Realizing that the families were unaware of the sacrifices of their primary breadwinners in the Gulf, Mr. Shamsudeen has embarked on a series of what he calls "reverse seminars" - addressing workers' dependents in India.
"I talk to the families and explain that their men are working hard and long hours," he said. "They deny themselves a cup of tea so their children can enjoy their mobiles and Pepsis. The concept of saving does not exist, and a scheme is an important step toward cultivating the habit."
Commitments to family members back home put a heavy burden on migrant workers. Suresh Kumar, a 45-year-old from Kerala, arrived in the United Arab Emirates in 1984 to work as a cleaner for a monthly salary of 400 dirhams, or 6,000 rupees. Over 27 years in the Emirates, he learned basic tailoring skills, financed the education and weddings of his six sisters and paid his mother's medical bills, all while providing financial support for his wife and two children in Kerala.
Mr. Kumar also racked up debts of 61,000 dirhams after borrowing from illegal private lenders. Despairing of ever being able to repay the debt on a monthly salary of 2,000 dirhams, three months ago he decided to commit suicide.
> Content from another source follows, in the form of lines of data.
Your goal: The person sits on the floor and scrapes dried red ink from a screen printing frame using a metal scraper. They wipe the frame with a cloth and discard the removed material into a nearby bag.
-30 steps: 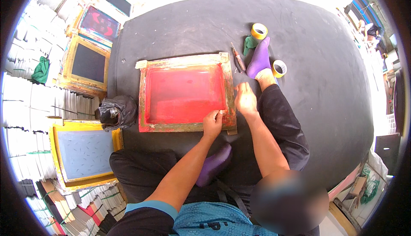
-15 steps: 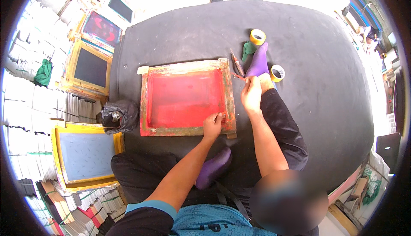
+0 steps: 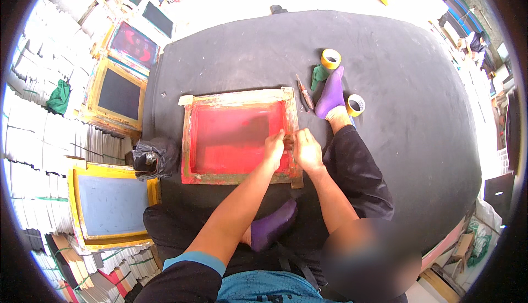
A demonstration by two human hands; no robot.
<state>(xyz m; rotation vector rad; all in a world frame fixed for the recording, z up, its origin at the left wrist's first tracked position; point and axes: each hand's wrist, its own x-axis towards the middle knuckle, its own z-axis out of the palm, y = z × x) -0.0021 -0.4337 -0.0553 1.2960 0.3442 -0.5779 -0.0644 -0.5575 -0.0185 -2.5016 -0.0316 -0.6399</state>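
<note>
A wooden screen-printing frame (image 3: pixel 240 180) with red-stained mesh (image 3: pixel 231 138) lies on the black surface in front of me. My left hand (image 3: pixel 274 148) is closed over the inner right edge of the mesh, fingertips pinched. Close beside it, my right hand (image 3: pixel 307 148) is closed above the frame's right rail. A small brownish patch shows between the two hands; whether it is a strip they grip or part of the frame, I cannot tell. Just beyond them lies a slim pointed tool with a reddish handle (image 3: pixel 306 94).
Two yellow tape rolls (image 3: pixel 331 59) (image 3: pixel 356 105) and a green cloth (image 3: pixel 318 76) lie around my purple-socked foot (image 3: pixel 331 94). A black plastic bag (image 3: pixel 157 159) sits left of the frame. More framed screens (image 3: pixel 113 204) and stacked paper (image 3: pixel 33 143) line the left side.
My right hand has come down and left from beside my foot, where it held a thin reddish strip, to meet my left hand. The whole view has shifted slightly.
</note>
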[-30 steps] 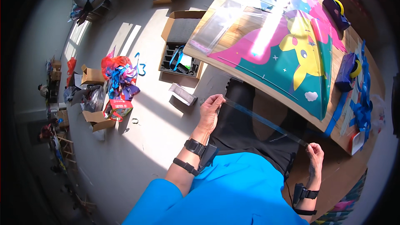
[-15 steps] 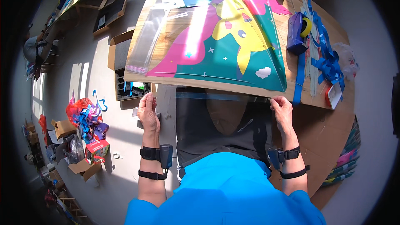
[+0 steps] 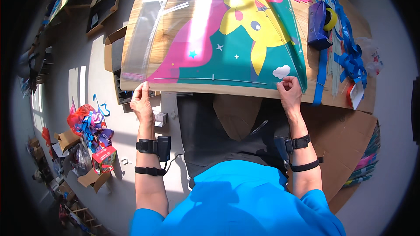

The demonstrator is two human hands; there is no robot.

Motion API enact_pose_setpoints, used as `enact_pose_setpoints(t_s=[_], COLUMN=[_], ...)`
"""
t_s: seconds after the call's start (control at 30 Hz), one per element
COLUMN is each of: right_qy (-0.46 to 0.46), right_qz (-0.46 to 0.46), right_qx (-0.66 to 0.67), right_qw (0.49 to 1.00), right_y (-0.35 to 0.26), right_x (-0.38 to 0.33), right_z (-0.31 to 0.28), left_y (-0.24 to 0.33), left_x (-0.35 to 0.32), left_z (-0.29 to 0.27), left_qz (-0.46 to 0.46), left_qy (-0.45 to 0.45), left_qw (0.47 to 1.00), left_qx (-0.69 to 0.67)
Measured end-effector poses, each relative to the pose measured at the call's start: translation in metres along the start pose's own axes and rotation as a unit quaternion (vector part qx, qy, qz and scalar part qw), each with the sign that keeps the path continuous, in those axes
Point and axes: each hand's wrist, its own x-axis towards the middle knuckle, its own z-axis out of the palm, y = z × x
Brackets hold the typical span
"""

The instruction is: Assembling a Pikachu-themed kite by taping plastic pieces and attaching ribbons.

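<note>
A printed sheet, teal and pink with a yellow cartoon animal [image 3: 251, 26], lies at the table's near edge. A thin white rod [image 3: 188, 79] runs along its near side. My left hand [image 3: 142, 102] is pinched at the sheet's near left corner. At the near right corner, my right hand [image 3: 289, 94] is also closed in a pinch over the sheet's edge. Both hands seem to hold a clear plastic film, which is hard to see against the table. Beside the sheet, on the left, lies a long clear plastic sleeve [image 3: 144, 39].
To the right stand a blue tape dispenser [image 3: 318, 25] with yellow tape, tangled blue ribbon [image 3: 353, 63] and pale thin sticks [image 3: 333, 67]. Cardboard [image 3: 337, 144] leans under the table's right side. Boxes and a red bag [image 3: 83, 116] of scraps sit on the floor at left.
Both hands have moved up from below the table edge to the sheet's near edge, the left one also leftward. The clear film between them is less visible now.
</note>
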Motion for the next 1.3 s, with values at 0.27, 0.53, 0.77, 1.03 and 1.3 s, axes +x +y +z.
enact_pose_setpoints(t_s=[0.27,0.53,0.77,1.03,1.3], right_qy=[-0.014,-0.027,-0.03,-0.034,-0.034], right_qz=[0.01,-0.005,0.004,0.016,0.003], right_qx=[0.013,0.02,-0.021,-0.018,-0.005], right_qw=[1.0,0.999,0.999,0.999,0.999], right_y=[0.02,0.023,0.021,0.018,0.003], right_x=[0.003,0.012,0.011,0.01,0.008], right_z=[-0.009,-0.007,-0.005,-0.01,0.002], left_y=[0.01,0.004,-0.001,0.001,-0.01], left_x=[0.002,0.013,0.017,0.017,0.023], left_z=[0.02,0.025,0.023,0.029,0.013], left_qz=[0.103,0.088,0.102,0.107,0.058], left_qy=[0.031,0.048,0.033,0.025,0.02], left_qw=[0.983,0.98,0.973,0.972,0.982], left_qx=[0.147,0.171,0.205,0.207,0.181])
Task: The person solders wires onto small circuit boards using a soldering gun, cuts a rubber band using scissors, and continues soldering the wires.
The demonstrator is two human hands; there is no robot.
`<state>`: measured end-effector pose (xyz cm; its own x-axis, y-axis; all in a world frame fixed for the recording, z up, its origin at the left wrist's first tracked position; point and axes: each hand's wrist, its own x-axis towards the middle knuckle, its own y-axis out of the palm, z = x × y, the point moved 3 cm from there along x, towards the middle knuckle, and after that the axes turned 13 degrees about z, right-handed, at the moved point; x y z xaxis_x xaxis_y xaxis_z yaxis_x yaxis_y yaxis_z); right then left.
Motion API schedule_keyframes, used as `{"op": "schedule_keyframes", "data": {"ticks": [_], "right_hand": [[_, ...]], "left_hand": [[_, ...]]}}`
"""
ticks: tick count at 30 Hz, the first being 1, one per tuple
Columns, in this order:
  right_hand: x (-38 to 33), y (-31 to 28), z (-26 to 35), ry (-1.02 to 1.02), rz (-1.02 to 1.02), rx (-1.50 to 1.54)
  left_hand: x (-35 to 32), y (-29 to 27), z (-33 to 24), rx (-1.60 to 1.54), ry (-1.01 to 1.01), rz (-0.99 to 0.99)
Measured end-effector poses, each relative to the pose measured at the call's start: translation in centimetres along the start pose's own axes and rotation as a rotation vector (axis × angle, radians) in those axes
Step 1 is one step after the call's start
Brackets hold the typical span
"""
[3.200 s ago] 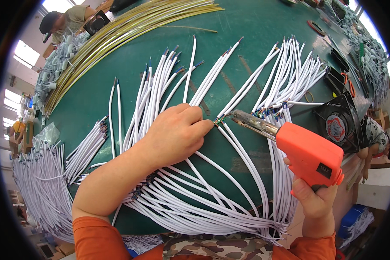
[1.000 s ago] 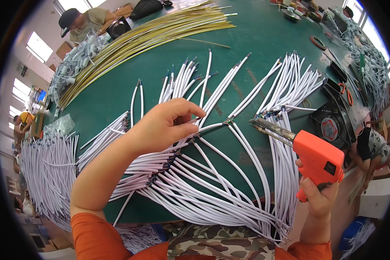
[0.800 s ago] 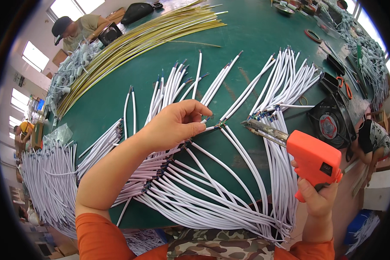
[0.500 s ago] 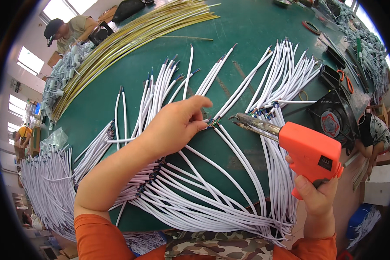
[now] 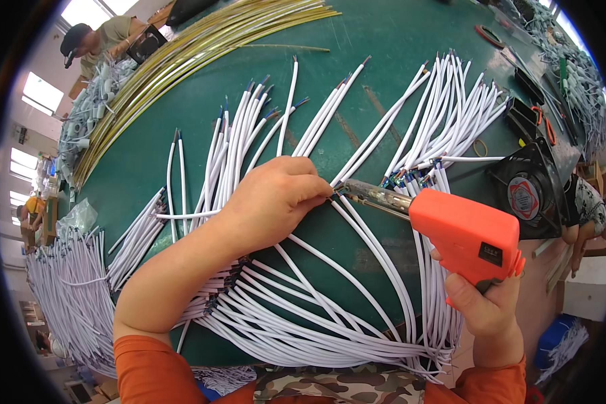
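Observation:
My right hand (image 5: 485, 310) is wrapped round the handle of an orange-red soldering gun (image 5: 461, 232). The gun's metal nozzle points left, and its tip reaches the bared wire ends right beside my left fingertips. My left hand (image 5: 276, 198) is closed in a pinch at that spot, and the fingers hide what is between them. From there a pair of white cables (image 5: 377, 249) runs down toward me, with further white cables (image 5: 384, 128) running up and away. Another white cable (image 5: 188, 216) passes behind my left wrist.
Bundles of white cables (image 5: 303, 330) cover the near table, with more at the left (image 5: 71, 303) and upper right (image 5: 444, 108). A black fan (image 5: 528, 185) and orange-handled scissors (image 5: 544, 124) sit right. Long yellowish strips (image 5: 202, 57) lie at the back. Co-workers sit beyond.
The soldering gun has moved left, bringing its tip onto the wire ends. My left fingers have closed into a tighter pinch there. The view has shifted slightly.

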<state>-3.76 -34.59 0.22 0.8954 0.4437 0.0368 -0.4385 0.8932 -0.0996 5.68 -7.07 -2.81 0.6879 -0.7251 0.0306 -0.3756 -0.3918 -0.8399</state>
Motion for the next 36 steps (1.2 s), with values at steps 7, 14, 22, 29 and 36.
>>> {"op": "schedule_keyframes", "data": {"ticks": [7, 14, 22, 29, 36], "right_hand": [[1.0, 0.3, 0.3, -0.096, -0.059, -0.082], [1.5, 0.1, 0.8, -0.046, 0.037, -0.078], [1.9, 0.2, 1.3, -0.059, 0.107, -0.118], [1.3, -0.1, 0.5, -0.049, 0.047, -0.217], [1.1, -0.1, 0.0, -0.070, 0.039, -0.217]], "left_hand": [[0.0, 0.0, 0.1, -0.015, 0.007, 0.006], [-0.1, -0.1, 0.0, 0.019, -0.004, 0.020], [0.2, -0.1, 0.1, -0.004, 0.004, 0.022], [0.2, -0.1, 0.2, -0.025, 0.020, 0.028], [0.2, -0.1, 0.5, -0.042, 0.026, 0.031]]}}
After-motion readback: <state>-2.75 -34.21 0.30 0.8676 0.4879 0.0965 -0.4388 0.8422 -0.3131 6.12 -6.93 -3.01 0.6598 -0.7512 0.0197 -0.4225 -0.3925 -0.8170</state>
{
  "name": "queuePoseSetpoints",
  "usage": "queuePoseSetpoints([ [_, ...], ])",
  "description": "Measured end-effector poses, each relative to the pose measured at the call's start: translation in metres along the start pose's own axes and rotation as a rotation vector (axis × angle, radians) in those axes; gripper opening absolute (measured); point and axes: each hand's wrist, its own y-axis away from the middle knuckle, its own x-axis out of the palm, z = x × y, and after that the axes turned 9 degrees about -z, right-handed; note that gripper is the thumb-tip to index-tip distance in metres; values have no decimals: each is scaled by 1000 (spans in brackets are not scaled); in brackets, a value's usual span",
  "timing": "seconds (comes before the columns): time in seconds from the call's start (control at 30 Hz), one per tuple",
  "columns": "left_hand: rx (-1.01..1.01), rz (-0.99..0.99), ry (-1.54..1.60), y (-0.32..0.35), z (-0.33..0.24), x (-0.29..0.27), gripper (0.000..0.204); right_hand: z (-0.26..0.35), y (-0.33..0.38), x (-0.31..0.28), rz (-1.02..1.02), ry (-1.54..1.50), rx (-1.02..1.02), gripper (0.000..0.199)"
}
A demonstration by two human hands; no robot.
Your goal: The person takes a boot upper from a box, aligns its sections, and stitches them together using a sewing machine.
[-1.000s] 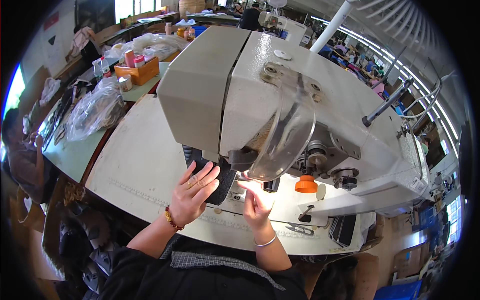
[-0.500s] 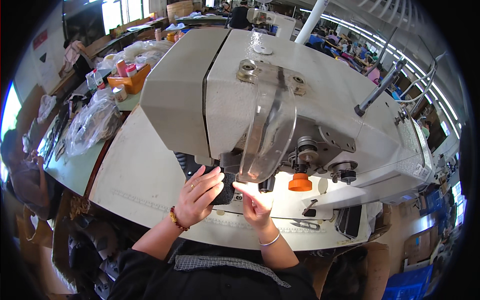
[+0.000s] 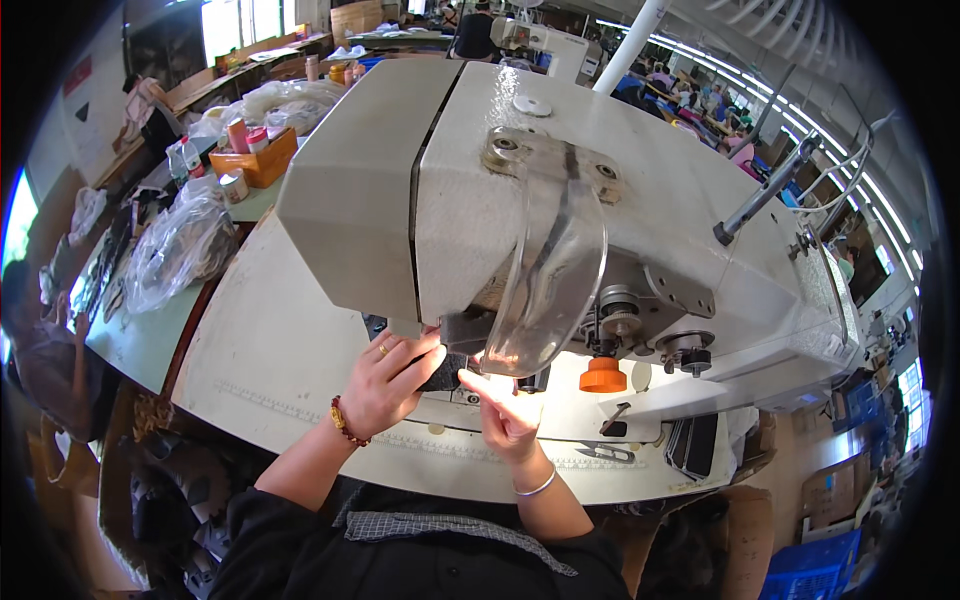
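The person is working at a large pale sewing machine point(image 3: 520, 190) on a cream table point(image 3: 270, 350). The left hand point(image 3: 385, 385) is lying curled over a small dark piece point(image 3: 440, 372), fingers closed on it and pressing it against the machine bed just beneath the head. The right hand point(image 3: 505, 410) is sitting just beside it, fingertips pinching toward the same piece under a bright work lamp; glare is hiding whether those fingers are actually gripping it or only touching, so that cannot be told. The dark piece itself is lying between both hands, directly below the clear curved guard point(image 3: 550, 280), with the needle area hidden behind that guard.

Judgement on doing this step well: both hands are needing to keep the piece flat and steady, with fingertips kept outside the guard's edge and well clear of the needle line. The left hand is best holding down, the right steering. The orange knob point(image 3: 602, 375) and the scissors point(image 3: 600, 452) lying near the table's front edge are not in the way. A plastic bag point(image 3: 175, 245) is lying well apart to the left.
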Motion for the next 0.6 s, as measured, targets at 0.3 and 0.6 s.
queuePoseSetpoints([
  [0.3,21,-34,-45,-2,9,9,43,1,-3,2,-16,23,-39,42],
  [0.6,-107,-24,-62,5,17,21,46,2,-7,6,-4,120,-125,39],
])
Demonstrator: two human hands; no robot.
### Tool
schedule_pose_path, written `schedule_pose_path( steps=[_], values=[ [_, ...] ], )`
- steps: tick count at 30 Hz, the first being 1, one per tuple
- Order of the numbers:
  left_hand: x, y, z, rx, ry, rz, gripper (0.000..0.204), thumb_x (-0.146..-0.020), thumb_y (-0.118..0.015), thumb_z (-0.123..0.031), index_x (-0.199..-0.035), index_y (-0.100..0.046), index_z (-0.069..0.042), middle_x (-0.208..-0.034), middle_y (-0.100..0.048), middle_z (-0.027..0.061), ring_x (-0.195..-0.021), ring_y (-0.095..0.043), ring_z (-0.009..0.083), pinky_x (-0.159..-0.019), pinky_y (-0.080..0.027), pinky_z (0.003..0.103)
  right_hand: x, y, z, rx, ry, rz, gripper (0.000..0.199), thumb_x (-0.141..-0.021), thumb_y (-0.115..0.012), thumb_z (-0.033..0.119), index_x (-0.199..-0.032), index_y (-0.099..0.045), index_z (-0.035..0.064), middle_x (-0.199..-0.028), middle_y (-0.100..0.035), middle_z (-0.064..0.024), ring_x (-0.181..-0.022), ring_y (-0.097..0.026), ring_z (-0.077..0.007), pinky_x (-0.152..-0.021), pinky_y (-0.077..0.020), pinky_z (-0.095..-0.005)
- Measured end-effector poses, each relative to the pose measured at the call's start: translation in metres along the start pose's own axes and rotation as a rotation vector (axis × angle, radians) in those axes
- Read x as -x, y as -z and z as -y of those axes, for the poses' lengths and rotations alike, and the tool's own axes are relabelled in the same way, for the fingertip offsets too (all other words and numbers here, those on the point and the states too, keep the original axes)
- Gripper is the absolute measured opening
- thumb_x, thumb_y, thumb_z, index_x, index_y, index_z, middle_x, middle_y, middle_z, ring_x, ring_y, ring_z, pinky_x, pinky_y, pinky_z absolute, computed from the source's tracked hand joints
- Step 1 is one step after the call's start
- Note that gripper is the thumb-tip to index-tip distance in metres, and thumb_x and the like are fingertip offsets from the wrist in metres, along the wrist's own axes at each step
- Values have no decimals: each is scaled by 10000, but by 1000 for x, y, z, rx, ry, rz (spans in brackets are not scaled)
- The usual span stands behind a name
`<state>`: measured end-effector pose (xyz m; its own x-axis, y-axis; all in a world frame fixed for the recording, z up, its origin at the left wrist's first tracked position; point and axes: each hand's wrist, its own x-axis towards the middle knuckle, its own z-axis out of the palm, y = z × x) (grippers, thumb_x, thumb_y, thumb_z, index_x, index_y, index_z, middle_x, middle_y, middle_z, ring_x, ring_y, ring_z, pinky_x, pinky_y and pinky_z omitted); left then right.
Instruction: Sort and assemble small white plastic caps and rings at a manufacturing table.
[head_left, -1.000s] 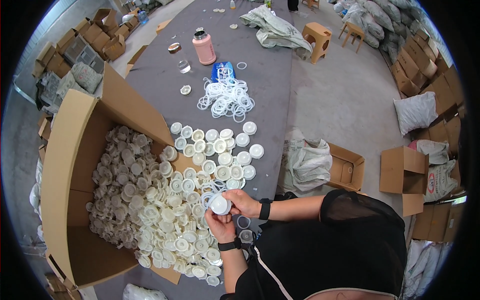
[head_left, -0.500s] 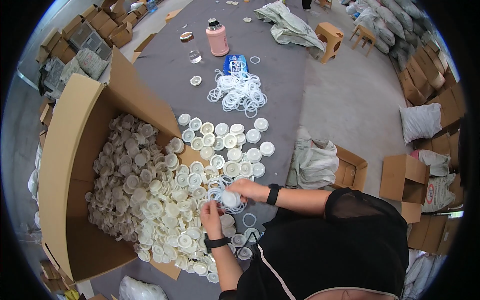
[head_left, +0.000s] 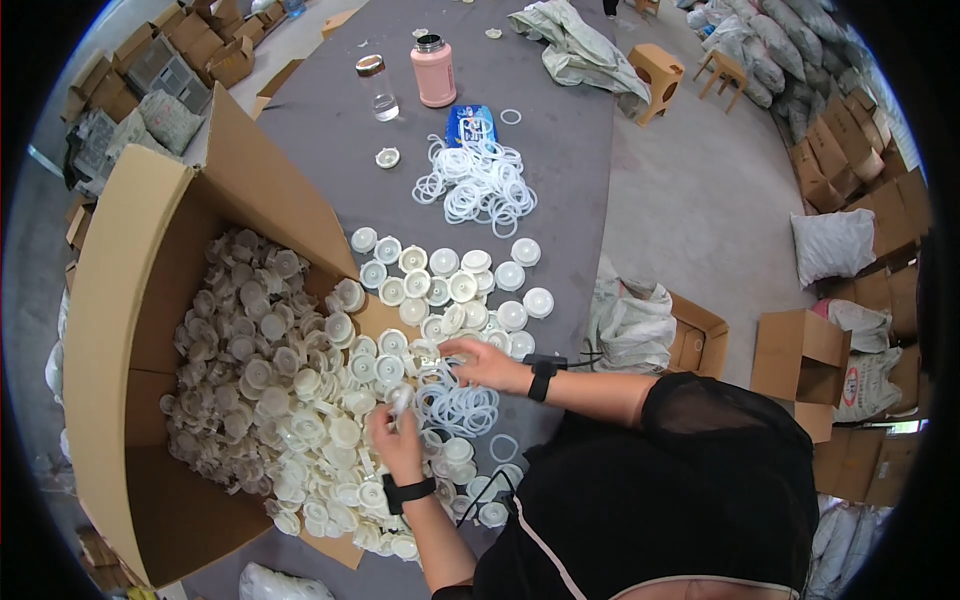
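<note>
Cardboard box point(head_left: 120, 330) at left, tipped open, white caps point(head_left: 265, 380) spilling onto grey table point(head_left: 330, 110). Left hand point(head_left: 398, 440), near centre: grip closed on one white cap point(head_left: 400, 398). Right hand point(head_left: 485, 362): fingers curled at loose ring pile point(head_left: 455, 405); whether a ring is pinched, cannot tell. Judged step: ring-to-cap fitting. Next move needs ring seated squarely on cap. Finished caps point(head_left: 450, 285) laid in rows beyond.

Packing workshop or warehouse floor, stacked cardboard boxes point(head_left: 880, 190), filled sacks point(head_left: 835, 245), grey floor mat point(head_left: 560, 200) heaped with plastic caps point(head_left: 450, 285)
</note>
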<state>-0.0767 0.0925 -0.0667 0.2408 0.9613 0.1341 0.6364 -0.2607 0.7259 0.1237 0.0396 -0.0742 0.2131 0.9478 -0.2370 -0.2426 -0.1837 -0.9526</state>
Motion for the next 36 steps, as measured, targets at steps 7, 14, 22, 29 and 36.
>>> schedule_pose_path(
  steps=[7, 14, 22, 29, 36],
  values=[
    [2, -72, -26, 589, 327, 96, 270, -737, -604, -133, -946, -517, 14, -732, -522, 10, -595, -428, 77, -582, -376, 200, -3, 11, -25, -21, -234, -37, 287, -787, -551, 178, -1011, -493, 7, -729, -544, -14, -540, -495, -45, -472, -409, -187],
    [6, -93, -1, 372, 298, 227, 157, -741, -588, -109, -806, -587, 33, -751, -573, 60, -595, -545, 120, -519, -427, 229, 10, 39, -18, -122, -227, -201, 293, -797, -521, 275, -944, -485, 25, -624, -483, 12, -480, -476, -50, -398, -346, -180],
    [24, -53, -30, 958, 603, 41, 173, -809, -516, -83, -939, -552, 25, -807, -586, 79, -609, -568, 130, -543, -473, 216, 27, 19, -23, -212, -327, -173, 378, -811, -491, 303, -1029, -440, -2, -690, -506, -27, -491, -490, -80, -394, -354, -200],
    [49, -33, -58, 456, 81, -169, 154, -744, -556, -2, -895, -582, 8, -838, -548, 89, -746, -535, 171, -654, -437, 264, 50, -10, -6, -319, -388, -47, 376, -792, -528, 276, -1036, -414, 14, -699, -504, -27, -491, -501, -96, -387, -354, -203],
    [66, -25, -77, 98, -282, -79, 213, -683, -569, 43, -876, -615, -35, -835, -506, 105, -759, -497, 227, -647, -410, 302, 68, -10, 7, -757, -338, 63, 261, -799, -519, 223, -974, -420, 56, -794, -507, -39, -562, -534, -97, -454, -386, -194]
  ],
)
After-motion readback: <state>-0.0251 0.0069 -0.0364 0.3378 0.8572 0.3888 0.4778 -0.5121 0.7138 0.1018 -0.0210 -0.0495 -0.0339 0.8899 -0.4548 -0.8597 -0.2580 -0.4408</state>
"I was stopped by my roommate," he said, "who woke up when he heard me climb up the table and tie a scarf to the ceiling fan in our room. He helped me out by connecting me with Mr. Shamsudeen. My story was aired on radio and the community donated 18,000 dirhams to clear my debt. Others have also helped me and my outstanding loans are now 40,000 dirhams. I hope I can clear it, and I hope I can even save some money for my return."
Mr. Shamsudeen notes that saving money is a huge challenge. "The approach has to be multipronged: education, awareness, repaying and saving," he said. "It's not going to be easy, but it is necessary."